After two seasons in the program, Greg Shaw had played in only two games.
The first appearance came in the 2008 opener against Appalachian State, where the 6-foot-5, 295-pounder – fresh out of Edward Pace High in Hialeah, Fla. – burned a redshirt and logged his only five snaps of the season. A year later he registered 12 snaps in a blowout win over Tulane.
When starting right tackle Joe Barksdale moved to the left side in the offseason, Shaw was in the running for a starting spot. Sophomore Alex Hurst, a favorite of coach Les Miles’ during spring camp, took the first reps and never looked back.
Once more, Shaw was relegated to second-team work.
Some linemen would have lost focus, adding bad weight or slacking on their film room assignments. Others might have thrown in the towel, another body eventually chalked up to attrition.
Then there’s Shaw.
“A lot of family members told me, ‘your time will come,’ so I practiced technique and focused on what I needed to focus on,” Shaw said. “I got my plays right, and when the time finally came I was ready.”
His first crack at the Southeastern Conference was as unexpected as the situation that created the opportunity. In the first quarter of Saturday’s 24-21 win over Alabama, Hurst – who had started every game of the season at right tackle – went down with an injured right leg.
When right guard Will Blackwell went down with a season-ending leg injury in the opener, offensive line coach Greg Studrawa went with backup center T-Bob Hebert instead of Josh Williford, who had worked as the second-string guard throughout the spring and fall.
This time, Studrawa went right to the next body in line.
“The first thing I did was look at coach Stud, and as soon as he gave me the nod I knew it was time to go,” Shaw said. “As soon as Hurst went down, I was like ‘I have to do this.’”
Matched against BCS National Championship Game MVP Marcel Dareus, the new blood got a taste of the finest that college football has to offer.
“A couple of bull rushes caught me off guard, but it wasn’t something I didn’t expect before,” he laughed. “I think I did well for the first time being out in a big-time game.
“Practicing against our guys, the speed was exactly the same.

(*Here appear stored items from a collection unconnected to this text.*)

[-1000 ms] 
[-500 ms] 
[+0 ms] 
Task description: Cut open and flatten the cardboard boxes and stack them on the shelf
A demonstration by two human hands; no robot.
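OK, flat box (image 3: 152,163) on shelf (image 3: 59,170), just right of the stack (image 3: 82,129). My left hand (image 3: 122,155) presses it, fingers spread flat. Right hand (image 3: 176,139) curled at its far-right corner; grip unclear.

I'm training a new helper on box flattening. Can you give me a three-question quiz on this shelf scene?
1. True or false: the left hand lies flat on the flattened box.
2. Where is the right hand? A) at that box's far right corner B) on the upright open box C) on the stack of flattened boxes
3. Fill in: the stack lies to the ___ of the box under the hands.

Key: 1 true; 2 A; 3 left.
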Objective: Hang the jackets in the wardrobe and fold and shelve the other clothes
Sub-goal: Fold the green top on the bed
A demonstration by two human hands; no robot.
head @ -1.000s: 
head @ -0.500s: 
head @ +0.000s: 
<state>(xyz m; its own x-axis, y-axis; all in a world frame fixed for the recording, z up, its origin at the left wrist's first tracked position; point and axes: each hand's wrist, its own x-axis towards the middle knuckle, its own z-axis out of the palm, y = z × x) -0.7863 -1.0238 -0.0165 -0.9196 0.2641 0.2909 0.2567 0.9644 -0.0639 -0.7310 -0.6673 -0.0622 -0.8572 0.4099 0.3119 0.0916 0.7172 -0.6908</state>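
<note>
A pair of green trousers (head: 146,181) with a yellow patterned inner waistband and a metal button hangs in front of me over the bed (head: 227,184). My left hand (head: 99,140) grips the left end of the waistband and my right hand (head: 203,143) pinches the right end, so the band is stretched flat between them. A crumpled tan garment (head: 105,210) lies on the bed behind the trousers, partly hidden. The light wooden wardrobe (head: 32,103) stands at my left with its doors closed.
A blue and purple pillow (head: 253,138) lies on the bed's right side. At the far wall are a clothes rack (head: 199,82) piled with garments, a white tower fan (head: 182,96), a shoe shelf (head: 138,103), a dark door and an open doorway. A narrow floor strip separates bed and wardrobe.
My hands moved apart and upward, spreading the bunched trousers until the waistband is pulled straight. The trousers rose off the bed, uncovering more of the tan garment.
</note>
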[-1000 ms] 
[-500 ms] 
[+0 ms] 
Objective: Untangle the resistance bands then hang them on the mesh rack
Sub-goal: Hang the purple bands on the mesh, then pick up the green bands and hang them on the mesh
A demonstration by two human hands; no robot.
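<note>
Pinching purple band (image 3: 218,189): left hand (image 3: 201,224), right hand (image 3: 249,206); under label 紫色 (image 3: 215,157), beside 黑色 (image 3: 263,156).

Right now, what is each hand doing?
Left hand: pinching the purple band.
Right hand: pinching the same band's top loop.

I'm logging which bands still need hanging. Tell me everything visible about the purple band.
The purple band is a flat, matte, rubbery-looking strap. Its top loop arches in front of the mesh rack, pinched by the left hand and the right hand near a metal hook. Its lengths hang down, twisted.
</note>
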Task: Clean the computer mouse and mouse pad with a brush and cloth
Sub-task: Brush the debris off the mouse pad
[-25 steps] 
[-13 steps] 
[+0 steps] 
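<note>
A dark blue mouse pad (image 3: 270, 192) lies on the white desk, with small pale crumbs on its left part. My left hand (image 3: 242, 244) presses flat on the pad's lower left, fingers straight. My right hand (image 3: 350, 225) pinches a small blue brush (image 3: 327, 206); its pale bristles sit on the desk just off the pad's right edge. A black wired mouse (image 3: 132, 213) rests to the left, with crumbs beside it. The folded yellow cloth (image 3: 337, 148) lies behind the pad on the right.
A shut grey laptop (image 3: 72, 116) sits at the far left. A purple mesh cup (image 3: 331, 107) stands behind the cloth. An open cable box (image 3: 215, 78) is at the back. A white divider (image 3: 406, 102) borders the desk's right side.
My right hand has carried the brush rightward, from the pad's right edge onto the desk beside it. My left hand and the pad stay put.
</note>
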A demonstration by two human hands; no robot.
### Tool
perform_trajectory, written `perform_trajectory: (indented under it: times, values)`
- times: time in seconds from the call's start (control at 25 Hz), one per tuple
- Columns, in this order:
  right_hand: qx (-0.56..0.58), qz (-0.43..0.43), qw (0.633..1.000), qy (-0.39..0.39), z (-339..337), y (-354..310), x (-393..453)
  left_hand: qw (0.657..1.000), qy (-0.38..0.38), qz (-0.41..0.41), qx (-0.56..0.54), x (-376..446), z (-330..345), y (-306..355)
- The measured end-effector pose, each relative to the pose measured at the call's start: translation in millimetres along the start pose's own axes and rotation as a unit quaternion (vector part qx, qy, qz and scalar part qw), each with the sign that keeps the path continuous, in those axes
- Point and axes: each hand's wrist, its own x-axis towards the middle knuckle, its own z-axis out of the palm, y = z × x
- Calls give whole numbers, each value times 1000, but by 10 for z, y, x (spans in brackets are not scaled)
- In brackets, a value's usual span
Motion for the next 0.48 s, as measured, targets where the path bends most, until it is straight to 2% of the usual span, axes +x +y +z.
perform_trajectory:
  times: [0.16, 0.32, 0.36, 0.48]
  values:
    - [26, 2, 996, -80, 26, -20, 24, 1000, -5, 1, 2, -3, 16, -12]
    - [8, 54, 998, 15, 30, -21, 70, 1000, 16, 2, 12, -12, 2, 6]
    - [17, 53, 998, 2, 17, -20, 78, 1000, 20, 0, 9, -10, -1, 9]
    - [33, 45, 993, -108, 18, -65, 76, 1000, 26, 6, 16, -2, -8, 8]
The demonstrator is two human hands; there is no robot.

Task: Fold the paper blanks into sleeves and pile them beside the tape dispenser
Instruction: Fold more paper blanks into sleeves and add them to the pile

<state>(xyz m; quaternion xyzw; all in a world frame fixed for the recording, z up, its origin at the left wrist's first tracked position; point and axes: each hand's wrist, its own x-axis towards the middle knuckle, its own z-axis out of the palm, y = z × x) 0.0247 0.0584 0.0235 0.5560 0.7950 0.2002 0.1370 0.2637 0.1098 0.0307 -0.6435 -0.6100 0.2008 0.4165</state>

I just had to go. Fast thinking. You already know the plays, so you just have to do your job.”
An added bonus: Shaw spent the night next to another body that reps on the second-team in practice.
When the run game was slow to develop in the second quarter Miles turned to Williford over Hebert at the right guard spot. Shaw on the switch: “During practice our chemistry is great. I remember (Josh) saying that when he saw me he felt comfortable.”
No Hurst and no Hebert also meant that two new - and very inexperienced - bodies occupied the right side of the line in one of LSU’s biggest games of the year.
Next week, expect more of the same.
While Miles doesn’t want to tab Hurst as done for the season, a leg injury will likely sideline him through the next few weekends. Miles said that he could shuffle the line in order to create depth, but Shaw – after conversations with Hurst and Studrawa - expects to be back in action.
“Basically I just have to get ready for this week,” he said. “I expect my number is going to be called again, and I’m looking forward to it.”